When Newton (Miss.) High senior Garrick Alford saw Ryan Smith in the school’s cafeteria one day in early September, the middle linebacker informed the Tigers’ head football coach he wanted to discuss two things, as Smith recalls.
The first subject was football-related. Alford wanted to run the ball. In response, Smith said they would work on that during practice.
The second topic was unrelated to football. Alford, as Smith recalls, wanted to be saved.
After conversations over the course of the following couple of weeks, Alford decided in Smith’s office at the school that he wanted to be baptized.
Smith then asked Alford which church he wanted to be baptized in. Alford had an alternative preference. He wanted to be baptized outside and surrounded by his football teammates.
That’s how on an afternoon last month Smith ended up dunking Alford in a plastic tub of water, baptizing him in the name of the Father, Son and the Holy Spirit outside a dentist office across the road from where the Tigers practice.
As captured in a video that has since received more than 130,000 views on Facebook, Smith said of Alford before performing the act, “he made a decision that a man’s supposed to make. He accepted Christ as his savior.”
The Clarion-Ledger was unable to contact Alford or his family for comment.
From the perspective of onlookers and many who later watched the video, the baptism was an uplifting display. One comment on Facebook read, “This so so (sic) wonderful! Such a touching and heart warming (sic) video. They are so blessed to have him as Coach. Made me cry alligator tears this morning.”
But was it unconstitutional as a violation of the separation of church and state?
Freedom From Religion Foundation attorney Sam Grover said it was in a letter addressed to Newton Municipal School District Superintendent Virginia Young.
The Freedom From Religion Foundation is asking for assurances from the district that this won’t happen again.
“When a school’s football coach organizes and leads a baptism with his players, students on the team will perceive the religious ritual to be unequivocally endorsed by their school. This appearance of school sponsorship of a religious message violates the Establishment Clause of the First Amendment,” Grover wrote.
In a statement to The Clarion-Ledger, Young maintained support of Smith because the baptism was performed away from the school and it was voluntary. Smith told The Clarion-Ledger that he made it clear to players that they did not have to attend the event. He also said he took what he believed were other necessary steps in making sure the baptism was not done on school grounds and occurred after practice.
“The baptism of a Newton Municipal School District student did not occur on school property and did not occur during school hours or during any organized school activity, thus the district feels this is a private matter of choice for that student,” Young said in the statement. “Any additional Newton Municipal School District students that attended the baptism did so as their own voluntary act and decision.”

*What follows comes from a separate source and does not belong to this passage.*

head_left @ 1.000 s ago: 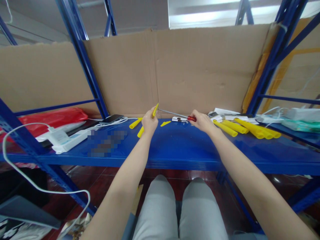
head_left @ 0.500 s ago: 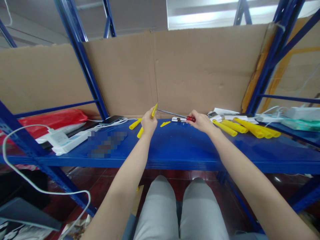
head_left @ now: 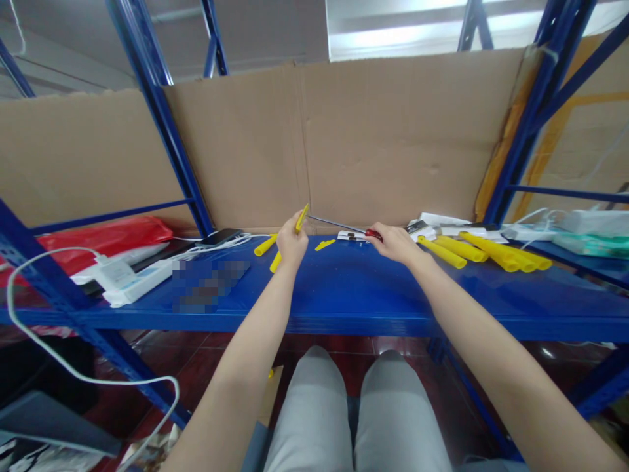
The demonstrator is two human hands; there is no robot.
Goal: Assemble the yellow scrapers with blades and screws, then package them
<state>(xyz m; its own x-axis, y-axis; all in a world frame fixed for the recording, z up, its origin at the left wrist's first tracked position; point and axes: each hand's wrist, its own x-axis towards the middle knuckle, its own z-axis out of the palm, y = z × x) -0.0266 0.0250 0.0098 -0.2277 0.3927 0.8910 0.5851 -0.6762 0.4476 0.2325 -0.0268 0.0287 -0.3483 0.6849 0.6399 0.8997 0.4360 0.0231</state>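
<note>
Grip: my right hand [head_left: 394, 242] closes on the red-handled tool [head_left: 373, 234], its shaft [head_left: 337, 223] aimed between nine and ten o'clock at the yellow piece [head_left: 301, 220] clenched in my left hand [head_left: 292, 244]. Barely anything has shifted this last second; I judge the step unfinished. Left arm [head_left: 246, 357] reaches toward one o'clock, right arm [head_left: 472, 328] toward ten.
</note>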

Grover said those factors do not matter.
“The coach organized this event, he promoted it to his team and all of that was done in his capacity as a coach,” Grover said. “He cannot be promoting his personal religious beliefs to student-players on that team. He only has access to these student players because of his position as a public school representative. He is abusing that privilege.”
Smith said he did not think he was doing anything wrong, and in Newton, a small rural city about 30 miles west of Meridian, several others told The Clarion-Ledger they agreed with him. In places like Newton, it is not surprising to have people not see a distinction between the church and the school because oftentimes, the school actually becomes an extension of the Christian outreach effort, one Newton resident said.

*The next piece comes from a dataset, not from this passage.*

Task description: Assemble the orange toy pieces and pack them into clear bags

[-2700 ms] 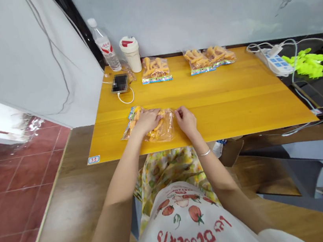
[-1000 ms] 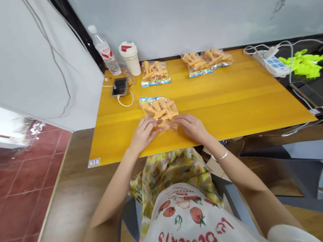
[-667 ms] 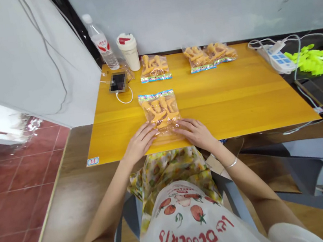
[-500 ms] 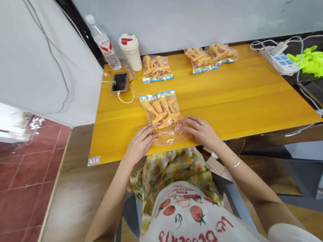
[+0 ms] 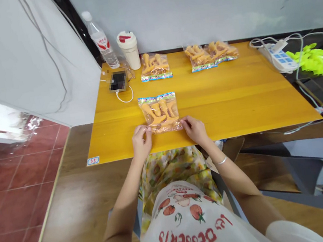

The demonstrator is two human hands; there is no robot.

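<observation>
A clear plastic bag (image 5: 160,115) with several orange, knobbly plastic pieces inside lies near the front of the yellow table (image 5: 230,100). Its printed coloured header strip points away from me. My left hand (image 5: 142,139) pinches the bag's near left corner between thumb and fingers. At the near right corner, my right hand (image 5: 194,129) pinches the plastic the same way. The near edge of the bag is folded in close to the pieces.
Along the back stand a water bottle (image 5: 103,43), a lidded cup (image 5: 129,50) and similar filled bags (image 5: 154,65), (image 5: 199,57). A phone (image 5: 118,81) on a cable lies at left. A power strip (image 5: 281,59) and bright green pieces (image 5: 312,59) are at right.
Both hands went from lying with fingers stretched on the bag's sides to pinching its near corners. The loose near end of the bag is now folded, so the bag looks shorter.
</observation>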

Smith became Newton High’s football coach in the spring and since then has tried to rebuild a program that had won only 12 games over the last five years through physical, mental and moral training. He has implemented a weekly “character training session,” that sometimes features guest speakers, for example, he said. Newton has a 6-3 overall record this season and may make the playoffs for the first time in three seasons.
It is unclear whether the Freedom From Religion Foundation is considering suing the Newton Municipal School District for what the organization views as a violation of the separation of church and state.
“If the district continues to allow its representatives to proselytize students, it exposes itself to serious legal liability from any student or parent who rightfully wants their public school district to leave religion as a private choice for individuals and families to make,” Grover said.
The school district’s attorney is expected to speak with Grover this week.
“My hope is that he will communicate to the superintendent why a coach-organized and coach-led baptism, with the coach having promoted the event to his players, is still unconstitutional even if it did take place off of school property,” Grover said.